# MEMBERS EXPERIENCES > OVER 40 FORUM >  Korean Ginseng Capsules...is it possible to overdo it?

## NiceGuyResearcher

Title: Korean Ginseng Capsules...is it possible to overdo it?

Background: I just got a clean bill of health from a recent physical. No kidney stones, no enlarged heart, a prostate gland that's not cause for worry etc.,

and I'm just low on energy.... all the juice is out of my blood stream since I stopped about 3 months ago,

I stopped taking Animal Pak 44 vitamins recently thanks to the suggestions of member, Almost Gone. thank you, Almost Gone....

I don't like coffee, since it discolors one's teeth and on tv I heard in a film, "it flattens one's adrenals"? (not sure what that means).... it also causes stomach problems (coffee does)....

so, 

In order to combat loss of energy
I've taken ginseng capsules before; 

the particular one that I have right now is Korean Ginseng by Swanson, (Swanson brand) 500 mg per capsule, it arrived last week

the recommended dosage is 1 capsule, 1 to 2 x per day with food.

the good ones from my recollection and from the one mentioned above, which I recently opened smells awesome-- Herby Mmmm

Like it smells like good cannabis, minus the sides getting your teeth yellow from smoking it or getting paranoid (thankfully, although I'm a Californian, I don't use rec or med cannabis), I don't need that expensive stuff in my life now, although i'm not a social justice warrior agst it.

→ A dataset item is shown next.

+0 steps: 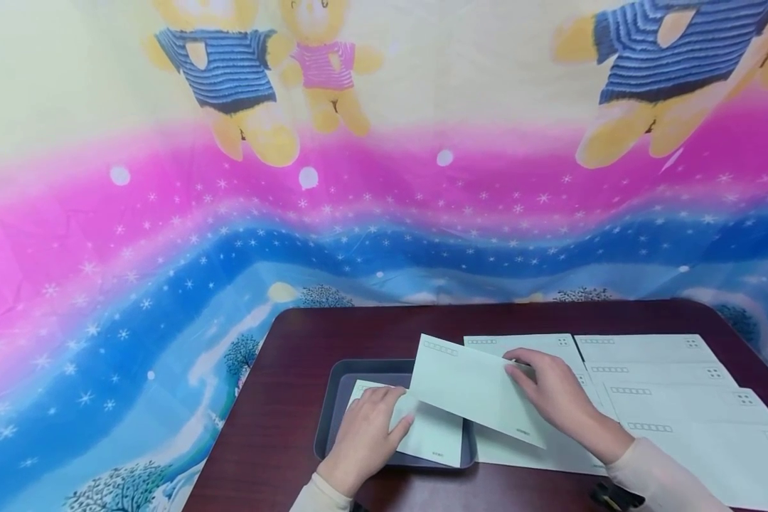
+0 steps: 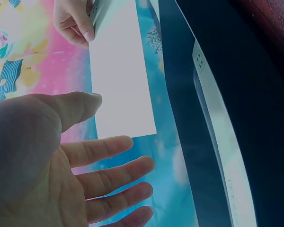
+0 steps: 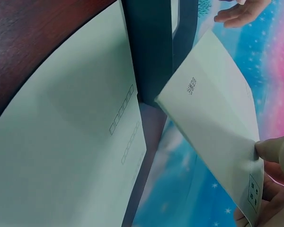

So, unlike caffeine tablets that have 75 mgs of calciium, which may lead to calcium deposits in the kidney,

Can I go over and beyond the suggested dosage?

It's a capsule that smells herby and it's not a hard dense calcium tablet like the kind made by i.e. Prolab 200 mgs per tab

Can anyone overdo Ginseng, if I get jittery I'd just take a very small 0.2 mg of clonipin a benzo

Or I'd take Melatonin, if I have trouble sleeping or... doxyclamine succinate...known more as "Sudafed" 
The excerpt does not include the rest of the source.